The application of topical ophthalmic eye medications as a surface spray is not a commonly used drug delivery method, and there are extremely few published studies on this. Eye drop instillation is often a difficult intervention in children requiring restraint and repeated instillations to achieve adequate pupil dilatation for clinical examination.[6]

Ismail et al. have conducted a similar study with a different drug, cyclopentolate hydrochloride 1%, in the pediatric age group where the efficacy of the two methods of drug instillation was compared in estimating the refractive error. The study showed that both the groups were equally effective in estimating the refractive error.[3] In a study by Portes et al., the average pupillary dilatation with tropicamide 1% was 2.35 mm for spray application and 2.48 mm for drops, which was not statistically significant.[7],[8] The results of both the studies are comparable and similar to our study.

Contrarily, Van Rooij studied the penetration of fluorescein into the aqueous after the instillation of fluorescein dye as eye drops on the ocular surface in comparison to spray application of the same dye with the eyes open.[9] In contrast to an earlier study on mydriatics and cycloplegics,[8] the amount of active dye found in the anterior chamber was about half that of the observed value after the instillation of eye drops.

In our study, the results indicate that spray and eye drop application both have good and comparable mydriatic efficacy at the end of 40 min, which is sufficient for clinical evaluation. The spray application causes lesser ocular discomfort, is easier to administer, and has the advantage of being less startling, especially in the pediatric population.

Spray application of ophthalmic medications can prove to be a useful method of topical drug delivery and may solve problems related to drop instillation of ophthalmic agents. This method can be helpful not only in children but also in elderly population with poor vision and people with structural deformities like hand tremors or neck problems, which may pose difficulty in proper positioning of eye drop containers over the eye. Studies have also shown that patients with poor vision experience difficulty in instilling eye drops into the lower conjunctival sac.[10] Use of a spray can greatly benefit such patients.

The limitations of our study include smaller sample size and the nonrandomized design of the study.

This study is the first to be conducted in an Indian pediatric cohort in whom mydriasis takes a longer time due to the heavily pigmented iris. The results of this study suggest that administering mydriatics by way of spray on closed eyelids is as efficient as instilling eye drops into the conjunctival sac. The authors speculate that the above technique may also be applied in the use of other ophthalmic drugs, especially long-term medications such as corticosteroids and antiglaucoma medications, which might improve patient compliance with these drugs.[11] Further studies are required both on the effectiveness of spray application of these medications and patient compliance.

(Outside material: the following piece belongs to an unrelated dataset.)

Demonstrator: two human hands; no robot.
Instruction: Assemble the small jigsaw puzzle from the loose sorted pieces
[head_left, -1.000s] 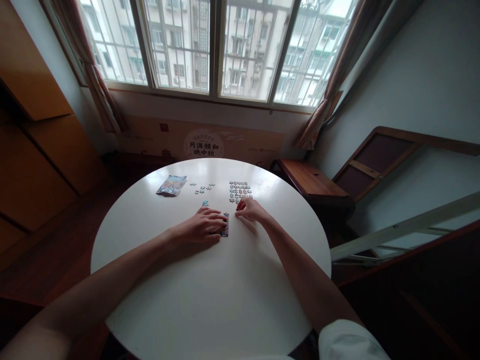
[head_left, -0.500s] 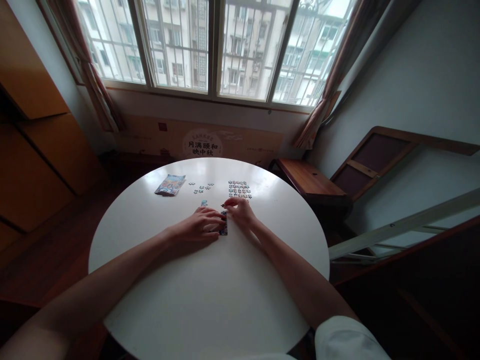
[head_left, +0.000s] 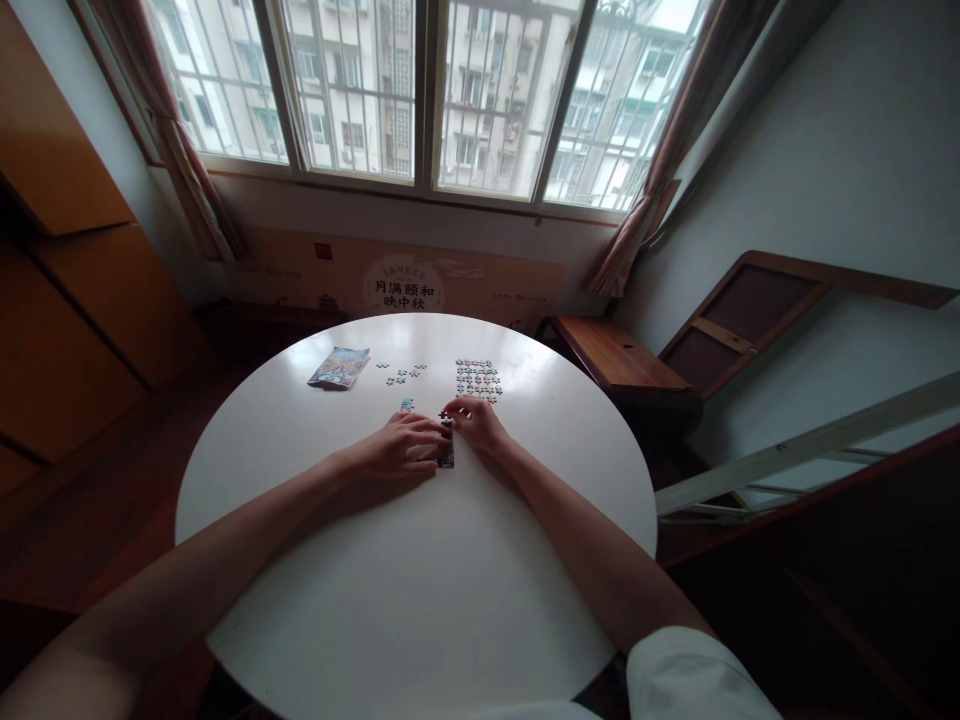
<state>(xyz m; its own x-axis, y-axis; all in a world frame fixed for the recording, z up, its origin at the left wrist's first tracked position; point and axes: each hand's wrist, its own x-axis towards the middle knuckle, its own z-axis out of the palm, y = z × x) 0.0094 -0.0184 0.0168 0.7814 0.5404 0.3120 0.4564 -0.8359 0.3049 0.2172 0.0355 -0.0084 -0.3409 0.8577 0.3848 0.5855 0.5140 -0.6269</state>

Financial support and sponsorship

Nil.

Conflicts of interest

There are no conflicts of interest.

 

  References Top
1.Blansett DK. Dilation of the pupil. In: Bartlett JD, Jannus SD, editors. Clinical Ocular Pharmacology. 4th ed. Boston: Butterworth. 2001;405-11.  Back to cited text no. 1
    2.Benavides JO, Satchell ER, Frantz KA. Efficacy of a mydriatic spray in the pediatric population. Optom Vis Sci 1997;74:160-3.  Back to cited text no. 2
    3.Ismail EE, Rouse MW, De Land PN. A comparison of drop instillation and spray application of 1% cyclopentolate hydrochloride. Optom Vis Sci 1994;71:235-41.  Back to cited text no. 3
    4.Garra G, Singer AJ, Taira BR, Chohan J, Cardoz H, Chisena E, et al. Validation of the Wong-Baker FACES pain rating scale in pediatric emergency department patients. Acad Emerg Med 2010;17:50-4.  Back to cited text no. 4
    5.Akman A, Aydin P. Comparison of mydriatic efficacy of spray application and drop instillation of tropicamide 1%. Eye (Lond) 1999;13 (Pt 5):653-5.  Back to cited text no. 5
    6.Pavan-Langston D, Dunkel EC. Handbook of Ocular Drug Therapy and Ocular Side Effects of Systemic Drugs. Boston: Little Brown, Mydriatics and Cycloplegics; 1990. p. 226-33.  Back to cited text no. 6
    7.Loewenfeld IE, Newsome DA. Iris mechanics. I. Influence of pupil size on dynamics of pupillary movements. Am J Ophthalmol 1971;71:347-62.  Back to cited text no. 7
    8.Portes AJ, Barbosa AC, de Mello GL, Lopes MA, Cavalcanti RS. Tropicamide 1% mydriatic effect: Comparison between spray in closed eyes and eye drops in open eyes. J Ocul Pharmacol Ther 2012;28:632-5.  Back to cited text no. 8
    9.van Rooij J, Wubbels RJ, de Kruijf WP. A new spray device to deliver topical ocular medication: Penetration of fluorescein to the anterior segment. J Ocul Pharmacol Ther 2015;31:531-5.  Back to cited text no. 9
    10.Siderov J, Nurse S. The mydriatic effect of multiple doses of tropicamide. Optom Vis Sci 2005;82:955-8.  Back to cited text no. 10
    11.Krumholz DM, Portello JK, Rosenfield M, Rosenbaum JD. A combination solution for routine pupillary dilation. Optometry 2006;77:350-3.  Back to cited text no. 11
    

 
 


  [Table 1], [Table 2], [Table 3]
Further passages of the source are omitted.